Chombo-Crunch: Modeling Pore-Scale Reactive Transport in Carbon Sequestration

PI David Trebotich, Lawrence Berkeley National Laboratory
Transient pH on calcite grains in capillary tube experiment. 1 billion grid points computed on 48K cores. 1 micron resolution.
Project Description

Carbon sequestration, the process of capturing carbon dioxide (CO2) before it enters the atmosphere and transferring it into the earth, is a promising technique to help control greenhouse gas emissions. Researchers from the Nanoscale Control of Geologic CO2 (NCGC), a DOE Energy Frontier Research Center led by Lawrence Berkeley National Laboratory, will use supercomputers to advance the viability of carbon sequestration by gaining a better understanding of the flow and transport processes in porous rock materials. Specifically, NCGC’s objectives are to build a next-generation understanding of molecular-to-pore-scale processes in rock systems, and to demonstrate the ability to control critical aspects of flow and transport in porous rock.

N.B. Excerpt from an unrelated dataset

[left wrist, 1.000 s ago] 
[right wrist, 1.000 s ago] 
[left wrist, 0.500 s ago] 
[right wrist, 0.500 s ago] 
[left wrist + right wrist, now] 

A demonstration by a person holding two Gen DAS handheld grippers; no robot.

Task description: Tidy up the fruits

To help meet these goals, the researchers have developed a new tool, called Chombo-Crunch, to perform simulations of flow and transport in complex micro-scale geometries obtained from image data. Chombo-Crunch combines the team’s multiscale, multiphysics simulation tools developed in the Chombo framework with the complex geochemistry module of CrunchFlow. This new combined approach delivers high-performance computational fluid dynamics with reactive transport modeling capabilities, enabling simulations at realistic time scales and at better-than-image data-grid resolution.

Researchers will run Chombo-Crunch to simulate reactive transport processes in realistic pore space obtained from image data of experiments. Simulation data will be used to inform X-ray synchrotron and neutron scattering experiments a priori, to help interpret the experimental results, and to generalize the results to the larger (porous-continuum) scales. Ultimately, this research effort aims to facilitate the safe storage of CO2 in subsurface reservoirs, which can help to reduce the threat of global warming by decreasing the amount of greenhouse gas emissions released in the atmosphere.